A few days later Tanda was contacted by Mrs Njalo, who said there had been an oversight in the shortlisting process and instructed her to add the niece’s name to the shortlist.
Tanda refused, saying that HR policies and procedures did not permit her to comply with such an instruction. She explained that the correct procedure was to reconvene the selection panel.
Tanda said she reported the instruction to Jaggers, but she did not want to intervene. Jaggers advised her to call a meeting of the selection panel.
When the meeting was held, the issue remained unresolved, because only Mrs Njalo wanted Makhulume’s niece to be shortlisted.
Tanda again spoke to Jaggers, who again expressed unwillingness to intervene. Ultimately, the selection panel took a final decision not to shortlist Makhulume’s niece.

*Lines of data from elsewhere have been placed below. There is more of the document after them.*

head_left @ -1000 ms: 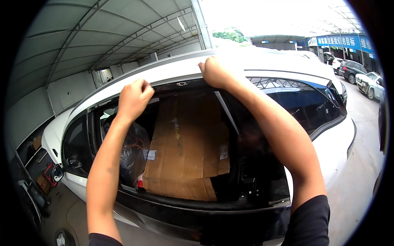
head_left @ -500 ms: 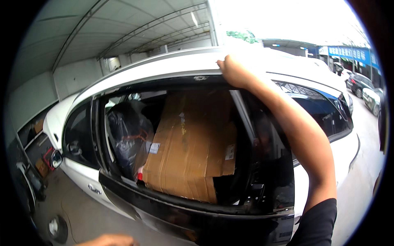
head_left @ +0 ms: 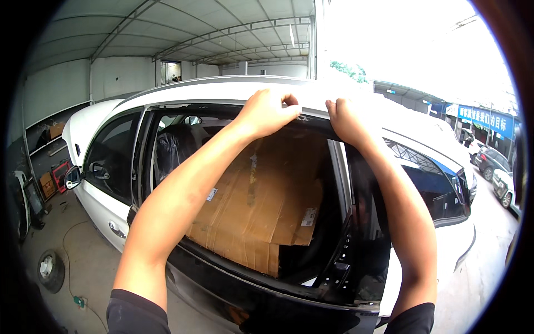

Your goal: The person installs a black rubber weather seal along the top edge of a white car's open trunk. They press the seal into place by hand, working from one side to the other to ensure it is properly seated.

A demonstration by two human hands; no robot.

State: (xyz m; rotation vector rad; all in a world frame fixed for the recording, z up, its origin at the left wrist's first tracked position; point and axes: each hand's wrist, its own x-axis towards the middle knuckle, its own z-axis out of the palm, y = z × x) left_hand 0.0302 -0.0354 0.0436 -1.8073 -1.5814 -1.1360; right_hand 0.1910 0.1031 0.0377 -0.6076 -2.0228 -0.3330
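Note:
A black rear car door (head_left: 233, 298) with an open window hole stands at the side of a white car. At the top of its window frame, my left hand (head_left: 270, 113) is closed, thumb and index finger curled together beside a small pale patch. What it pinches, if anything, is too small to make out. Just to its right, my right hand (head_left: 350, 121) is bent over the upper edge of the same frame, fingers closed on it. Through the opening a large brown cardboard box (head_left: 245, 211) shows inside the car, partly covered by my left forearm.
The white car roof (head_left: 222, 86) lies behind my hands. A plastic-covered front seat (head_left: 172, 147) is ahead of the box. On the floor at left lie a wheel (head_left: 51, 271) and a thin cable (head_left: 68, 250). Other cars (head_left: 492, 164) are parked at far right.
My left hand has risen from the lower edge to the top of the door frame. My right hand stays on the frame's upper edge. The view has shifted slightly.

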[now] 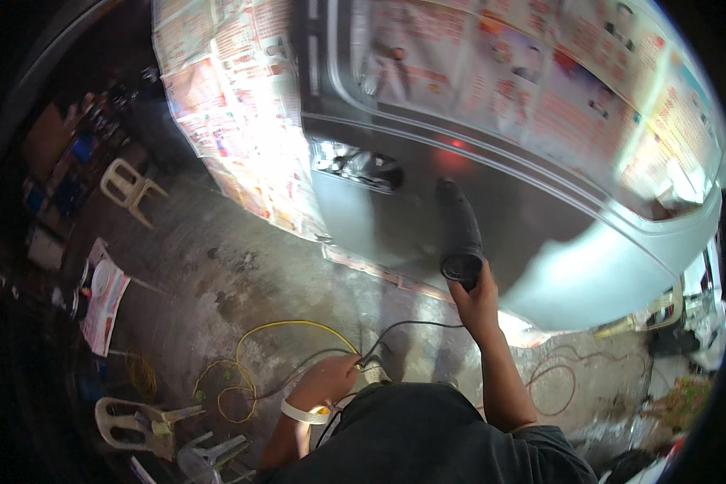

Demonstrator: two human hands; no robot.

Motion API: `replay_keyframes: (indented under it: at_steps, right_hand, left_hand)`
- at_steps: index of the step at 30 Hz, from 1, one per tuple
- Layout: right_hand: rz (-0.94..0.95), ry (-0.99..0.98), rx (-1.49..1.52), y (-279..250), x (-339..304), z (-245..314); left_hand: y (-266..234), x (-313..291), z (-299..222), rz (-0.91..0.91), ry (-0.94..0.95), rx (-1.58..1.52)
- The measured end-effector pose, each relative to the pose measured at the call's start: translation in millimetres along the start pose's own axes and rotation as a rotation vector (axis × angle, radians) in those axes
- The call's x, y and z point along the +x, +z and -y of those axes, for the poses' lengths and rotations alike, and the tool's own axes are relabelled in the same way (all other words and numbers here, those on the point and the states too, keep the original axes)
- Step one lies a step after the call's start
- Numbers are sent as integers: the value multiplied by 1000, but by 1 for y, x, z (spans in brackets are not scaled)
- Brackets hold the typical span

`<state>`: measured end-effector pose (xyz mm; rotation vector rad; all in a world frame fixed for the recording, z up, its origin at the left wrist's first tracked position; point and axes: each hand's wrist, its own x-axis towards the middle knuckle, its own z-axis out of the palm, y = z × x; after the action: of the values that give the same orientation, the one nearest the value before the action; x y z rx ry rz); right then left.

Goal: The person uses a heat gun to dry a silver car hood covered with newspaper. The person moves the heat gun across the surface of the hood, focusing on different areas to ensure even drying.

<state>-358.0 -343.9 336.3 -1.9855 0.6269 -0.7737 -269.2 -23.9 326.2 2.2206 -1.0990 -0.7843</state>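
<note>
In my right hand [477,305] is a black hair-dryer-shaped blower [461,234], its round rear end toward me and its barrel toward the grey car panel [532,218]. How far the barrel stands from the panel I cannot tell. A small red glow shows on the panel beyond it. My left hand [327,381], low in front of me with a white band at the wrist, is closed round a black cord [407,324]. This cord runs up toward the blower. Left of the blower, an opening [355,165] in the panel shows bare shiny parts.
Printed newspaper sheets [234,121] mask the car's left side and upper areas. A yellow cable [258,329] loops across the concrete floor [194,274], and a thin hose [552,391] coils at right. Plastic chairs [129,189] and a paper-covered stand [107,298] are at left.
</note>
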Motion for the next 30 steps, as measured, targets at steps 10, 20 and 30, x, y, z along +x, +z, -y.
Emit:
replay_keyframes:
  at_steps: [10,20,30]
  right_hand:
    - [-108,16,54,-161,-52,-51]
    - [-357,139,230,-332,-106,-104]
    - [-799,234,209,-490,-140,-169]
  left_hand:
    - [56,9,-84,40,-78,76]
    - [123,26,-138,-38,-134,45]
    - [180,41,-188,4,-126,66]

Shortly after the incident, Tanda said she was reprimanded by Jaggers for attending a memorial service for a nurse and taking files home.
She said Jaggers had given her permission to attend the service - and she denied taking files home.
She was then barred from attending HR staff meetings, removed from the department’s WhatsApp group, and her files were taken away from her.
After Tanda launched a grievance, it was recommended that she be “removed from the HR department”. She left at the end of March 2019 and was given a job as a data capturer at the information section of the district office.
Judge Lallie said Jaggers denied ill-treating or victimising Tanda after she reported Mrs Njalo’s conduct. She said Tanda had become rebellious and failed to perform her duties properly.
Lawyers for the health MEC argued that in terms of the Protected Disclosures Act, a disclosure made in the normal scope of employment could not be protected.
However, Judge Lallie said the argument that Tanda had not made a protected disclosure was not supported by the evidence that Mrs Njalo was “intentionally acting in breach of recruitment procedures” and attempting to give Mkhuluma’s niece an unfair advantage.
“In the circumstances of this case … the report that Mrs Njalo was instructing Tanda to be complicit in nepotism in violation of the recruitment policy constituted a protected disclosure. The report was made in good faith to Jaggers.”
Judge Lallie said it was common cause that Jaggers had refused to intervene in the matter.
Tanda had given a detailed account of how Jaggers victimised her shortly after she made the disclosure. “I cannot accept the version that the relationship between Tanda and Jaggers changed because of Tanda’s misconduct and incompetence. Tanda had worked in the HR office for four years without any complaint,” said the judge.
Judge Lallie said Tanda had been “punished” and that Jaggers had abused her seniority.
“Tanda has proved that solatium (compensation) is due to her as a result of humiliation, hurt and the violation of her right to dignity which she suffered in the hands of Jaggers for making the protected disclosure.”
Judge Lallie ordered compensation equivalent to the pay she would have earned over a period of ten months, at the rate she was earning when she made the protected disclosure, and that she be given back her job, and that the MEC pay her costs.